21. The Grift Economy
The FTC (Federal Trade Commission) reports that investment fraud has surged sharply in recent years — a shadow cast by the digital economy.
22. The Top 10% Account for Half of All Consumption
Roughly 50% of total U.S. consumer spending comes from the wealthiest 10%. Worth noting: the shift toward this concentration accelerated notably in the mid-1990s, when the middle class was still relatively comfortable.
23. Falling Vaccine Trust Is Endangering Children's Health
Since COVID-19, vaccine hesitancy has surged, and childhood vaccination rates for essential vaccines like measles and polio have dropped sharply since 2021. As a result, measles in the U.S. is now at its worst outbreak in the 21st century, and the risk of vaccine-preventable diseases spreading nationally is growing.
"When trust in vaccines falls, children get sicker — it's that simple."

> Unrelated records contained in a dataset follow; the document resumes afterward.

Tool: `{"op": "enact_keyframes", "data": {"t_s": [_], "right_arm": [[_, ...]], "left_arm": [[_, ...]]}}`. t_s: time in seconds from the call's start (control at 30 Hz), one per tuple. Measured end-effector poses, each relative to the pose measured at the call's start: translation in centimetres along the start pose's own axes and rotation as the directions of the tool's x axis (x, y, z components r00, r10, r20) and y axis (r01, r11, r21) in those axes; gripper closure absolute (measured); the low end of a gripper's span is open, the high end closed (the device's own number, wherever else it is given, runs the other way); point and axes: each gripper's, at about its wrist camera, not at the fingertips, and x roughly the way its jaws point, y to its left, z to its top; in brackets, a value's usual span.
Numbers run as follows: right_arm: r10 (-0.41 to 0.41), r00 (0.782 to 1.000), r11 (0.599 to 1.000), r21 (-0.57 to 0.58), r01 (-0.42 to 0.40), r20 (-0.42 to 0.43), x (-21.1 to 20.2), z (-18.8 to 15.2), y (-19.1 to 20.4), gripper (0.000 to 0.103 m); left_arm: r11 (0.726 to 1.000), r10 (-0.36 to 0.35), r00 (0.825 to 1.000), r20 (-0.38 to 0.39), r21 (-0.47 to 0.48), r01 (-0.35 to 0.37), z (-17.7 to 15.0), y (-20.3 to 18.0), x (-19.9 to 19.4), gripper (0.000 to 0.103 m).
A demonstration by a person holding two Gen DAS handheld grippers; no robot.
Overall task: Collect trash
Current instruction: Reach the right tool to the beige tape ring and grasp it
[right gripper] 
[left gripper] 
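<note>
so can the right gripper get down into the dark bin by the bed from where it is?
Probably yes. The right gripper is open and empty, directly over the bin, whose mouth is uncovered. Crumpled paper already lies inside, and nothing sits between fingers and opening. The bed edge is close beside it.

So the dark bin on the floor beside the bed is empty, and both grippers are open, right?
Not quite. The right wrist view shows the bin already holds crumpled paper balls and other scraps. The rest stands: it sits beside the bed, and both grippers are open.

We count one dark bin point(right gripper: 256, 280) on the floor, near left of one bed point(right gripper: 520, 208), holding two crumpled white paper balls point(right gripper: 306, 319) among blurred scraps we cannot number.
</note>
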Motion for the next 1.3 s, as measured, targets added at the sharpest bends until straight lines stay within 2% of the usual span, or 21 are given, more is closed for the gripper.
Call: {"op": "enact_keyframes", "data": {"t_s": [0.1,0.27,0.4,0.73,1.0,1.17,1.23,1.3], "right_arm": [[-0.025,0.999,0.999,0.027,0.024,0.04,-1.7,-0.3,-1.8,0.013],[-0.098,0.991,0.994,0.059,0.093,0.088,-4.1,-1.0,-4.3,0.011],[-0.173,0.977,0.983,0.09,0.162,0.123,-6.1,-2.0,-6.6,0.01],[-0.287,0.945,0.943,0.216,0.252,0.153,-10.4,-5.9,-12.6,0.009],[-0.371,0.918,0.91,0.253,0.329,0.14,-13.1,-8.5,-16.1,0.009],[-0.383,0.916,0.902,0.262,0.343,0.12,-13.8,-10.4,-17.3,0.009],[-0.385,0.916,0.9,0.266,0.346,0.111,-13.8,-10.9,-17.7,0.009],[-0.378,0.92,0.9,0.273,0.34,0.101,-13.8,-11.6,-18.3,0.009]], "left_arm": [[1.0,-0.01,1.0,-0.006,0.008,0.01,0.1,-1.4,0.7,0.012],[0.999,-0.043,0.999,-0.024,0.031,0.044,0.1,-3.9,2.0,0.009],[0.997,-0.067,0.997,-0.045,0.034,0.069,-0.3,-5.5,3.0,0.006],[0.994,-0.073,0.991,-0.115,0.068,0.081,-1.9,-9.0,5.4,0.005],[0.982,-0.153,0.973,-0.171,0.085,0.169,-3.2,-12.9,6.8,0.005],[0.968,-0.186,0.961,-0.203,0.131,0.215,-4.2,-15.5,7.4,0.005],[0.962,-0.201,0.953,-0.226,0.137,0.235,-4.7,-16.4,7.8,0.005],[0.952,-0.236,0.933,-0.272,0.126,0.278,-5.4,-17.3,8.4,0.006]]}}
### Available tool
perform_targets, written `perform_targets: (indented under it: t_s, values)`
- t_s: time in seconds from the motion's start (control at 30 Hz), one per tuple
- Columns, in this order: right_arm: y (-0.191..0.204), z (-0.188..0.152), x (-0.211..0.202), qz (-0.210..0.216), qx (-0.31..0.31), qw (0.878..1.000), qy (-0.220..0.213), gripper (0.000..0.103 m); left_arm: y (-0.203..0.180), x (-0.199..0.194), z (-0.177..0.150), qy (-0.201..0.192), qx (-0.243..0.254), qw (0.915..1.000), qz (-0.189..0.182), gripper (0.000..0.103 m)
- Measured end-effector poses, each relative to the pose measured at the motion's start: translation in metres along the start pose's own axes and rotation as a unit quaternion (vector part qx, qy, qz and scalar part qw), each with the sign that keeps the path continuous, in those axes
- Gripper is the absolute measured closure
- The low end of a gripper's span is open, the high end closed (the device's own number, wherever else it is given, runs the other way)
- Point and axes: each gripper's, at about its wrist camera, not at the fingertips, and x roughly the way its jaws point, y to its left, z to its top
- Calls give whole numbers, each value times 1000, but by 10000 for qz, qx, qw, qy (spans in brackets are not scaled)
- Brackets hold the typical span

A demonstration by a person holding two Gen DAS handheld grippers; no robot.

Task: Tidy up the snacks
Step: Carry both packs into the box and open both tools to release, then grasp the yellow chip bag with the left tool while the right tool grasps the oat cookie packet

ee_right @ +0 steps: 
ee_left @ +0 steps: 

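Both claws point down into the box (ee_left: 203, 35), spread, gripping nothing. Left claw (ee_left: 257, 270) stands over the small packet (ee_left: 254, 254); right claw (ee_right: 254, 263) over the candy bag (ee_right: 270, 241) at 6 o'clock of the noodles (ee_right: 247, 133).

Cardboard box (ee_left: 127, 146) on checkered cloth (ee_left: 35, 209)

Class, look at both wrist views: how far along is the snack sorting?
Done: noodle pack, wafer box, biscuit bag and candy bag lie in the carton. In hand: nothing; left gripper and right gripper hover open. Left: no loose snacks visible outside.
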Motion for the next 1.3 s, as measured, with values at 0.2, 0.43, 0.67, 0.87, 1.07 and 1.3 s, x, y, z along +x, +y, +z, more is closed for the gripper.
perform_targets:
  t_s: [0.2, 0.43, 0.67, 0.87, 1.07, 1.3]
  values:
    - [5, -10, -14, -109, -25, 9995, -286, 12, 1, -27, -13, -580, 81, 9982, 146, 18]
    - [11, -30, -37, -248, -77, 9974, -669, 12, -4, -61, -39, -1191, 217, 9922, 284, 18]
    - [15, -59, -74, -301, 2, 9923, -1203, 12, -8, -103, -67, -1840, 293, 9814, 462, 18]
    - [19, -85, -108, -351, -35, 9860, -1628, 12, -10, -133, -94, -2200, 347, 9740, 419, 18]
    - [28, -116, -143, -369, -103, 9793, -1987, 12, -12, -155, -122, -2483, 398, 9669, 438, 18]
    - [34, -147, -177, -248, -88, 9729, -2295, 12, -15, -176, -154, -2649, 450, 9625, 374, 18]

24. Global Child Health: Obesity Has Replaced Hunger as the Problem
In 1953, more than 25% of children in India died before age 5; today that figure is around 3% — a dramatic improvement. The leading causes of child death have shifted from infection and malnutrition to obesity. As of 2025, for the first time in human history, there are more obese children worldwide than underweight children.
"Progress is, in many ways, replacing old problems with new (and slightly better) ones."
25. The World Is Terrible. The World Is Much Better. The World Can Be Even Better Still.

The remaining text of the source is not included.